• [The task]
All of the data is to be repeated verbatim.

• [Data]
==*==
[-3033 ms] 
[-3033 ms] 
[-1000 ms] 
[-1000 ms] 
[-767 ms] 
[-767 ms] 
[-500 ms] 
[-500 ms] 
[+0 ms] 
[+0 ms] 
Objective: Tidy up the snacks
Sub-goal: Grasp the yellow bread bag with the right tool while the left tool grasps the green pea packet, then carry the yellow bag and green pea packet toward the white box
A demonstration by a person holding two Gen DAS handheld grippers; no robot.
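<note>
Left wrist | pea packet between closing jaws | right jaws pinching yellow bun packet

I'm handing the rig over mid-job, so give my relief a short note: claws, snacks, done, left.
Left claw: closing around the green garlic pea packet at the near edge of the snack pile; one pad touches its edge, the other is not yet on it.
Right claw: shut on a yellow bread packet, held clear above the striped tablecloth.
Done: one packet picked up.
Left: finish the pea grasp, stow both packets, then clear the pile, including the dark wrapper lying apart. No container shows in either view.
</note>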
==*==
• [Written response]
[-3033 ms] 
[-3033 ms] 
[-1000 ms] 
[-1000 ms] 
[-767 ms] 
[-767 ms] 
[-500 ms] 
[-500 ms] 
[+0 ms] 
[+0 ms] 
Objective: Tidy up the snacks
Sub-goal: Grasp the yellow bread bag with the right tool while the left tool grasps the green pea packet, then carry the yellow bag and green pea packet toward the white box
A demonstration by a person holding two Gen DAS handheld grippers; no robot.
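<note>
Left wrist | pea packet between closing jaws | right jaws pinching yellow bun packet

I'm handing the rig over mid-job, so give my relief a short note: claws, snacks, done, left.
Left claw: closing around the green garlic pea packet at the near edge of the snack pile; one pad touches its edge, the other is not yet on it.
Right claw: shut on a yellow bread packet, held clear above the striped tablecloth.
Done: one packet picked up.
Left: finish the pea grasp, stow both packets, then clear the pile, including the dark wrapper lying apart. No container shows in either view.
</note>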

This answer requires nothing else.